OWLACCESS.COM SUPERLATIVES: OFFENSIVE MVP | DEFENSIVE MVP | OFFENSIVE PLAY OF THE YEAR | DEFENSIVE PLAY OF THE YEAR | OFFENSIVE NEWCOMER OF THE YEAR | DEFENSIVE NEWCOMER OF THE YEAR | BIGGEST SURPRISE OFFENSIVELY | BIGGEST SURPRISE DEFENSIVELY | BIGGEST DISAPPOINTMENT OFFENSIVELY | BIGGEST DISAPPOINTMENT DEFENSIVELY
BOCA RATON – In many ways FAU’s 2016 offense was defined by its disappointments. Offensive coordinator Travis Trickett’s offense never lived up to the hype. The Owls’ quarterback battle didn’t produce the airborne assault Owl fans expected. Three-and-outs became the norm. What was the Biggest Offensive Disappointment? Let’s discuss. Joining our Chuck King and Jake Elman in offering their superlatives are three colleagues from ESPN West Palm: FAU play-by-play man Ken LaVicka, analyst Kris Bartels and producer (and host of OwlTalk) Brian Rowitz.
Chuck King (OwlAccess.com): FAU’s offense never had much of a chance this season because its offensive line never enjoyed any consistency. Injuries are a part of every season, and good teams overcome obstacles, but even juggernauts like Alabama and Clemson would have struggled to withstand the endless torrent of injuries the Owls endured. There really isn’t anyone to blame for the injuries. These things happen. But they were disappointing for a couple reasons. First, they prematurely ended the seasons of Reggie Bain and Kelly Parfitt, two of the Owls best offensive players. Second, the handicapped FAU offensive line kept the Owls offense from ever coming close to its potential. On the plus side, offensive line coach Garin Justice so impressed with the job he did guiding his depleted unit that new FAU coach Lane Kiffin elected to keep him around one more season.
Ken LaVicka (ESPN West Palm): The “third-series” plan. First two series, Jason Driskel, third series, Daniel Parr. The idea of getting action for two young QBs is understandable, but very rarely do winning teams have an arrangement like this one. No other team in the league had a game-plan with their QBs like FAU’s.
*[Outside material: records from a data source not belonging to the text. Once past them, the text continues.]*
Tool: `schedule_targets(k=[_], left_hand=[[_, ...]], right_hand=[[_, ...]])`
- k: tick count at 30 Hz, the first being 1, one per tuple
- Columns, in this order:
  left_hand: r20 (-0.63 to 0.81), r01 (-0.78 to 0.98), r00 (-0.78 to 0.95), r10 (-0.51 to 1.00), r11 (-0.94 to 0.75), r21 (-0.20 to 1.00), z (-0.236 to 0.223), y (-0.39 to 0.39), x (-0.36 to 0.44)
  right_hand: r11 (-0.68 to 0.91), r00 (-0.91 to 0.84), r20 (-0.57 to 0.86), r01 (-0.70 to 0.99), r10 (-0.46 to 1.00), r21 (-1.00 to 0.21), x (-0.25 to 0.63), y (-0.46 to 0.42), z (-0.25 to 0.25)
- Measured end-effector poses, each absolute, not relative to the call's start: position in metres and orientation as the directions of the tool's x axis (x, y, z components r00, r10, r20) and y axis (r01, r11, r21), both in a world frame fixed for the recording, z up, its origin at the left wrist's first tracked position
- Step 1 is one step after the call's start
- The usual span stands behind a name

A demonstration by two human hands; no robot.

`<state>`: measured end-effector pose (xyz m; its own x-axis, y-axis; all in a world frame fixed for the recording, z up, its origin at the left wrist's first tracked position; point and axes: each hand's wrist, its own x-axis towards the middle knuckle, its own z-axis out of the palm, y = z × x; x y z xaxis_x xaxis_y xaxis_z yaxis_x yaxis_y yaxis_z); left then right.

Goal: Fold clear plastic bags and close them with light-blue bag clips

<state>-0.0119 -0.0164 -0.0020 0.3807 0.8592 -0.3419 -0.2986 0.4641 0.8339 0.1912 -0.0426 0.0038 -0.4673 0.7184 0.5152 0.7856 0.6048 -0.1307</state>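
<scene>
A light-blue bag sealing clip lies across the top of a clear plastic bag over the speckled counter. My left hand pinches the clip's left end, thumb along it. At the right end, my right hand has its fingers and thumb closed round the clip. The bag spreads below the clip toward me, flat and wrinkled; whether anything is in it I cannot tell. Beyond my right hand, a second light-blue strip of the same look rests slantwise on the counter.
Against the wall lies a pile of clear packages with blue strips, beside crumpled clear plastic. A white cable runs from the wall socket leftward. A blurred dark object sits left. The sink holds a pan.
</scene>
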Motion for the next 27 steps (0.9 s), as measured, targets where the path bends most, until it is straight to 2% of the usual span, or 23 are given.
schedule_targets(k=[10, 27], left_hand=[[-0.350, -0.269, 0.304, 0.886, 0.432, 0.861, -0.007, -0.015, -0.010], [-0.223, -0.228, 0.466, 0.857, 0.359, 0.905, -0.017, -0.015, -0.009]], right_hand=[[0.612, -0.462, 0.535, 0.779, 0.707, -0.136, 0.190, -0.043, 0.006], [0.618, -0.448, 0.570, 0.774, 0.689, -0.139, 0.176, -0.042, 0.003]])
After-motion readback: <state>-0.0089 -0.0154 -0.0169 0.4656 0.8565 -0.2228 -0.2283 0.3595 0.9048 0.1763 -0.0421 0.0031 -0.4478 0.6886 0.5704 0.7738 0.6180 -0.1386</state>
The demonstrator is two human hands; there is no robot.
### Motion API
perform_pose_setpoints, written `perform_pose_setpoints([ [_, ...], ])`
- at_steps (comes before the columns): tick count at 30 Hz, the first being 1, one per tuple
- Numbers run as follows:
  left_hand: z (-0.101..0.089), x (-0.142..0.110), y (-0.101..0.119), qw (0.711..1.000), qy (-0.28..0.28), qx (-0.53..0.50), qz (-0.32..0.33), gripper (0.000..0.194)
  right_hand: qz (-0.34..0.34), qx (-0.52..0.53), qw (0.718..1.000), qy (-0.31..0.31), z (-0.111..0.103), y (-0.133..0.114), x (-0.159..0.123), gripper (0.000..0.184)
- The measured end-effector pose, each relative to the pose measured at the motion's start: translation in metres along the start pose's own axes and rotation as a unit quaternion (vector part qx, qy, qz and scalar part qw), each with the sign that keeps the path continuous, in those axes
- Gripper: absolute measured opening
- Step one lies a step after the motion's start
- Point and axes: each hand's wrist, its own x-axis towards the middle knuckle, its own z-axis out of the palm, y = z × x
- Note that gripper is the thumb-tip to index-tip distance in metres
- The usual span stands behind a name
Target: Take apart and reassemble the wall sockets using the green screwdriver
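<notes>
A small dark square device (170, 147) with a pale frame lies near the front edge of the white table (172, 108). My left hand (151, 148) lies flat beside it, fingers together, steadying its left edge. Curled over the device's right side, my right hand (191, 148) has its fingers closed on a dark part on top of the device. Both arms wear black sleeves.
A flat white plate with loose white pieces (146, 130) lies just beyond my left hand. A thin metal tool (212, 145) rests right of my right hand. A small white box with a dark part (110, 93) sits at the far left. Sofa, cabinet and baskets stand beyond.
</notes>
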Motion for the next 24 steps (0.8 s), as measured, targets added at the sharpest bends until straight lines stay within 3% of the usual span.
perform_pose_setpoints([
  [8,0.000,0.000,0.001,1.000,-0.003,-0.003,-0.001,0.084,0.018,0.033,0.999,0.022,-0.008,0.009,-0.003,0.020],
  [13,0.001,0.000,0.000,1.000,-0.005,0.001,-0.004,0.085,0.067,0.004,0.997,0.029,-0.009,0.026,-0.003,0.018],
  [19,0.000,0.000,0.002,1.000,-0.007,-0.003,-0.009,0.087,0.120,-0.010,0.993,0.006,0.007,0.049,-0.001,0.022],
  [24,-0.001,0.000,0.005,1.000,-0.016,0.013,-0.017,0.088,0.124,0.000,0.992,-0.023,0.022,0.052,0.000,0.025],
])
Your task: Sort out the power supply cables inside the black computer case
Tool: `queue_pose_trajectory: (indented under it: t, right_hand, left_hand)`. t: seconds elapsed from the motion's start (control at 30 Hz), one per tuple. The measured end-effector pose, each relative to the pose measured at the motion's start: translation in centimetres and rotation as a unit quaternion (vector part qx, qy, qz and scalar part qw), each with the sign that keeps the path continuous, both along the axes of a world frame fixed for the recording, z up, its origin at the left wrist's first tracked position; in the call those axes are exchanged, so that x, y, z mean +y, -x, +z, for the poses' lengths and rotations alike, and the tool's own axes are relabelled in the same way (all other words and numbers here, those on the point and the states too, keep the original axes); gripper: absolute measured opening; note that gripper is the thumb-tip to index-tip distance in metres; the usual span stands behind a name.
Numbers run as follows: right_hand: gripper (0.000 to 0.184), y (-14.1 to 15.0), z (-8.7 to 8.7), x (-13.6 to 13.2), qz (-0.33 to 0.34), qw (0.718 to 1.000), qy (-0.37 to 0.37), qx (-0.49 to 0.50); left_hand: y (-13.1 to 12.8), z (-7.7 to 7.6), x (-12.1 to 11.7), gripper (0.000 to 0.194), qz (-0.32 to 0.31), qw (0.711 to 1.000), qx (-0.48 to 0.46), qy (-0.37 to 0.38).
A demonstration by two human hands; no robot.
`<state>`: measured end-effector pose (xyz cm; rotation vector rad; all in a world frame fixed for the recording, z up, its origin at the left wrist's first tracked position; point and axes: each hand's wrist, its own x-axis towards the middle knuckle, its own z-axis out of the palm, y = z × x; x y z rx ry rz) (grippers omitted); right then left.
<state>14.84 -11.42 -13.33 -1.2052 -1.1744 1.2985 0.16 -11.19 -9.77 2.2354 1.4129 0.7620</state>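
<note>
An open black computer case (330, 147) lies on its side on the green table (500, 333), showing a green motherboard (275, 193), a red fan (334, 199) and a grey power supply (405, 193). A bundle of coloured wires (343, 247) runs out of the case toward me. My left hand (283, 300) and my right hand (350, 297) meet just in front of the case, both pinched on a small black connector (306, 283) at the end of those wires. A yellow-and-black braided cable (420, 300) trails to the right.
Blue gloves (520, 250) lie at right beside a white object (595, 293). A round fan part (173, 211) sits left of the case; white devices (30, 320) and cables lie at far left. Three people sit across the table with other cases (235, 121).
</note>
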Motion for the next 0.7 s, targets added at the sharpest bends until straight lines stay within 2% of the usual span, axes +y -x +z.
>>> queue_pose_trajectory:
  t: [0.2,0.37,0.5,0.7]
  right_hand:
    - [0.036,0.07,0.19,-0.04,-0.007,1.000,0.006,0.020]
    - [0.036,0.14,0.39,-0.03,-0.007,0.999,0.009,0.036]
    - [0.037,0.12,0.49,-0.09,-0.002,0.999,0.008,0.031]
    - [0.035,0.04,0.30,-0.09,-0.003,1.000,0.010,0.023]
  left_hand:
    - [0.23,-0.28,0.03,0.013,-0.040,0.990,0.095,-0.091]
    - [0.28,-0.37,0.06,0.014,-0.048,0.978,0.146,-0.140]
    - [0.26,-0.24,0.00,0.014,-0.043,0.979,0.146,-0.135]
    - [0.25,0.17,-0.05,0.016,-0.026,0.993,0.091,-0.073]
Always looking over your shoulder is a tough spot to constantly be in. It suggested uneasiness with both QB options, which ended up materializing, once again leading to a 3-9 season.
Kris Bartels (ESPN West Palm): Besides the disappointment of the “No Huddle No Mercy”, the biggest disappointment has to be the number of injuries along the offensive line. Florida Atlantic lost their All-American left tackle before the season even started, Reggie Bain. They then had to shuffle a bunch of guys around to see which square peg would fit in the round hole. The next thing they knew, four more offensive lineman would be lost for the season to injury. The disappointment comes from what could have been. What could this offense really have down with a healthy o-line? Maybe six wins? Maybe 40 points per game? Maybe an all-conference QB? It’s disappointing that we never had a chance to see how good the offense could have been.
Jake Elman (FAUOwlAccess.com): By all means, former Wake Forest quarterback-turned tight end Tyler Cameron should have been the safety blanket for whoever was playing quarterback, but the senior only caught 20 balls for 252 yards. Running back Jay Warren was a disappointment in his own right, but we at least knew coming into the season that there was going to be a heavy rotation at running back behind Buddy Howell. With Cameron, however, the lack of production came as a serious surprise and it showed with some of FAU’s offensive drives; if Woods or Nate Terry was covered, there was no safety blanket that Driskel could hit for a short completion over the middle.
Brian Rowitz (ESPN West Palm): The offensive line. Reggie Bain was the first offensive line domino to fall before Week 1 as the line never truly was able to reach their potential. Every Saturday required a check of the line to see which five were healthy enough to start and that had a huge impact on the season. Late in the year they seemed to find a group that could stay on the field together and not surprisingly it resulted in some wins.